**Your task:** Return every line below exactly as written.

**Supplied information:**
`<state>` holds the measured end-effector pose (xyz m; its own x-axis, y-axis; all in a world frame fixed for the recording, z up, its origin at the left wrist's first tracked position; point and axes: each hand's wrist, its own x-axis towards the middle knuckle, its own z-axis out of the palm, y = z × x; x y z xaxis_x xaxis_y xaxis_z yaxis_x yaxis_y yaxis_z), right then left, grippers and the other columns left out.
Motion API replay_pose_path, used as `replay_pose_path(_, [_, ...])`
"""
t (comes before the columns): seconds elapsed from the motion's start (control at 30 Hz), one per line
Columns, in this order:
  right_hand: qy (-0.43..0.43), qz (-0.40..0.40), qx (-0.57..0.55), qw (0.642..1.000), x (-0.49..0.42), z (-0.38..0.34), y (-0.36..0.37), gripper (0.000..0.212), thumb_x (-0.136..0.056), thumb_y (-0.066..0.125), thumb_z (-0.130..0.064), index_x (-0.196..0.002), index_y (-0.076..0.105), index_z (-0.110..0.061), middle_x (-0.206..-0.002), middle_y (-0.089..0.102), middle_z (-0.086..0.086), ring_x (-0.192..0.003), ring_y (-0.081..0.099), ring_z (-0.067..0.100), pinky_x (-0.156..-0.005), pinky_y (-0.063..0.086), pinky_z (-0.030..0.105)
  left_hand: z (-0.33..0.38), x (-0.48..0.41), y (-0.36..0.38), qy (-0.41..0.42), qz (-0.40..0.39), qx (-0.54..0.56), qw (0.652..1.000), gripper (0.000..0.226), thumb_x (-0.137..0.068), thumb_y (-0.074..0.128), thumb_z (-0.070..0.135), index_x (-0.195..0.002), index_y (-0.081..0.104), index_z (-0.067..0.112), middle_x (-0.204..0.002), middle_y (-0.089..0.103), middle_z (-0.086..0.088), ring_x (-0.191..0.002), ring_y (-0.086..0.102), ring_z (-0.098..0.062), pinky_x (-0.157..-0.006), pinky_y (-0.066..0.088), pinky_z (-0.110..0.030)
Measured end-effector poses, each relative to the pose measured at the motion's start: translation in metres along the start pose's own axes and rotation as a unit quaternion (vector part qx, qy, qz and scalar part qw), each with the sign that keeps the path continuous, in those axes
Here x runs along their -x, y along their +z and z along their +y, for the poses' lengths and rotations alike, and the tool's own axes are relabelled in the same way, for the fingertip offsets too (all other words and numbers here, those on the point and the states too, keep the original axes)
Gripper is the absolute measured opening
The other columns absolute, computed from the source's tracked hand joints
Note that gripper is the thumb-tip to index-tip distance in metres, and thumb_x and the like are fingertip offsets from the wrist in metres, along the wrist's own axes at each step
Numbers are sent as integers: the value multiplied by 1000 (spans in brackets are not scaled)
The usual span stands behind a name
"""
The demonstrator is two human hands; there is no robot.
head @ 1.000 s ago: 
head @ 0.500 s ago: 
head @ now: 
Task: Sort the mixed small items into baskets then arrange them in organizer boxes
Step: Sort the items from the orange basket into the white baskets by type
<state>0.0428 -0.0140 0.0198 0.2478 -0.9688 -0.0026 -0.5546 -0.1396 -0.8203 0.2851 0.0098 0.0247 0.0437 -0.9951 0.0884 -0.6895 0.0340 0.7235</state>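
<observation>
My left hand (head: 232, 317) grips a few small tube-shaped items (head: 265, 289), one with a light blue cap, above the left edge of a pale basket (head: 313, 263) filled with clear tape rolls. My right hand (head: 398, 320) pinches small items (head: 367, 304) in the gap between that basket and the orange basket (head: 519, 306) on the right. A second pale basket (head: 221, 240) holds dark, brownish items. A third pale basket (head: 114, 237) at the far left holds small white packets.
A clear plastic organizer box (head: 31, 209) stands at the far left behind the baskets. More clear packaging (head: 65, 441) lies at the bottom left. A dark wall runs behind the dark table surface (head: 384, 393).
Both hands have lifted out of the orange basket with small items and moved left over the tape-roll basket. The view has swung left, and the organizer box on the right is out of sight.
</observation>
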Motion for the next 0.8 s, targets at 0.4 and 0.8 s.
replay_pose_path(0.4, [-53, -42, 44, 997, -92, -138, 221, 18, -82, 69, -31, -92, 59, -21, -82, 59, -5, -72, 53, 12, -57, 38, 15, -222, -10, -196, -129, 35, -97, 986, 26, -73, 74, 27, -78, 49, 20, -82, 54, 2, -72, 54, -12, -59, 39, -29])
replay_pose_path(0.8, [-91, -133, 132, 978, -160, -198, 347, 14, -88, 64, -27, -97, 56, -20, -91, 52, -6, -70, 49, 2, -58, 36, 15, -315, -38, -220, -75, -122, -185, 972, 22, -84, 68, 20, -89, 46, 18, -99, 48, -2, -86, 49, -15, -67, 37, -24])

**Answer area:**
`<state>` holds the measured end-effector pose (xyz m; its own x-axis, y-axis; all in a world frame fixed for the recording, z up, its origin at the left wrist's first tracked position; point and axes: each hand's wrist, its own x-axis towards the middle knuckle, its own z-axis out of the palm, y = z × x; x y z xaxis_x xaxis_y xaxis_z yaxis_x yaxis_y yaxis_z), right then left, grippers and the other columns left out.
Motion API replay_pose_path, used as `replay_pose_path(_, [_, ...])`
"""
t (comes before the columns): seconds elapsed from the motion's start (control at 30 Hz), one per line
Columns, in this order:
  right_hand: qy (-0.43..0.43), qz (-0.40..0.40), qx (-0.57..0.55), qw (0.642..1.000), x (-0.49..0.42), z (-0.38..0.34), y (-0.36..0.37), gripper (0.000..0.212), thumb_x (-0.136..0.056), thumb_y (-0.066..0.125), thumb_z (-0.130..0.064), index_x (-0.196..0.002), index_y (-0.076..0.105), index_z (-0.110..0.061), middle_x (-0.206..-0.002), middle_y (-0.089..0.102), middle_z (-0.086..0.086), ring_x (-0.192..0.003), ring_y (-0.081..0.099), ring_z (-0.067..0.100), pinky_x (-0.156..-0.005), pinky_y (-0.063..0.086), pinky_z (-0.030..0.105)
  left_hand: z (-0.33..0.38), x (-0.48..0.41), y (-0.36..0.38), qy (-0.41..0.42), qz (-0.40..0.39), qx (-0.54..0.56), qw (0.652..1.000), gripper (0.000..0.226), thumb_x (-0.137..0.068), thumb_y (-0.074..0.128), thumb_z (-0.070..0.135), index_x (-0.195..0.002), index_y (-0.081..0.104), index_z (-0.067..0.112), middle_x (-0.204..0.002), middle_y (-0.089..0.103), middle_z (-0.086..0.088), ring_x (-0.191..0.002), ring_y (-0.086..0.102), ring_z (-0.098..0.062), pinky_x (-0.157..-0.006), pinky_y (-0.066..0.088), pinky_z (-0.110..0.030)
Measured end-effector poses, each relative to the pose measured at the motion's start: translation in metres along the start pose's own axes and rotation as a unit quaternion (vector part qx, qy, qz and scalar part qw), each with the sign that keeps the path continuous, in those axes
Here x runs along their -x, y along their +z and z along their +y, for the poses' lengths and rotations alike, and the tool's own axes are relabelled in the same way, for the fingertip offsets too (all other words and numbers here, those on the point and the states too, keep the original axes)
Gripper is the absolute measured opening
The other columns absolute, computed from the source's tracked hand joints
Note that gripper is the thumb-tip to index-tip distance in metres, and thumb_x and the like are fingertip offsets from the wrist in metres, along the wrist's own axes at each step
Numbers are sent as integers: the value multiplied by 1000 (spans in brackets are not scaled)
The usual span stands behind a name
"""
The demonstrator is two human hands; there is no robot.
head @ 1.000 s ago: 
head @ 0.500 s ago: 
head @ now: 
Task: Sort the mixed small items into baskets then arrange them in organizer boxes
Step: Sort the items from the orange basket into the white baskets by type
<state>0.0428 -0.0140 0.0198 0.2478 -0.9688 -0.0026 -0.5546 -0.1396 -0.8203 0.2851 0.0098 0.0247 0.0437 -0.9951 0.0884 -0.6895 0.0340 0.7235</state>
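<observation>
My left hand (head: 232, 317) grips a few small tube-shaped items (head: 265, 289), one with a light blue cap, above the left edge of a pale basket (head: 313, 263) filled with clear tape rolls. My right hand (head: 398, 320) pinches small items (head: 367, 304) in the gap between that basket and the orange basket (head: 519, 306) on the right. A second pale basket (head: 221, 240) holds dark, brownish items. A third pale basket (head: 114, 237) at the far left holds small white packets.
A clear plastic organizer box (head: 31, 209) stands at the far left behind the baskets. More clear packaging (head: 65, 441) lies at the bottom left. A dark wall runs behind the dark table surface (head: 384, 393).
Both hands have lifted out of the orange basket with small items and moved left over the tape-roll basket. The view has swung left, and the organizer box on the right is out of sight.
</observation>
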Motion for the next 0.8 s, targets at 0.4 and 0.8 s.
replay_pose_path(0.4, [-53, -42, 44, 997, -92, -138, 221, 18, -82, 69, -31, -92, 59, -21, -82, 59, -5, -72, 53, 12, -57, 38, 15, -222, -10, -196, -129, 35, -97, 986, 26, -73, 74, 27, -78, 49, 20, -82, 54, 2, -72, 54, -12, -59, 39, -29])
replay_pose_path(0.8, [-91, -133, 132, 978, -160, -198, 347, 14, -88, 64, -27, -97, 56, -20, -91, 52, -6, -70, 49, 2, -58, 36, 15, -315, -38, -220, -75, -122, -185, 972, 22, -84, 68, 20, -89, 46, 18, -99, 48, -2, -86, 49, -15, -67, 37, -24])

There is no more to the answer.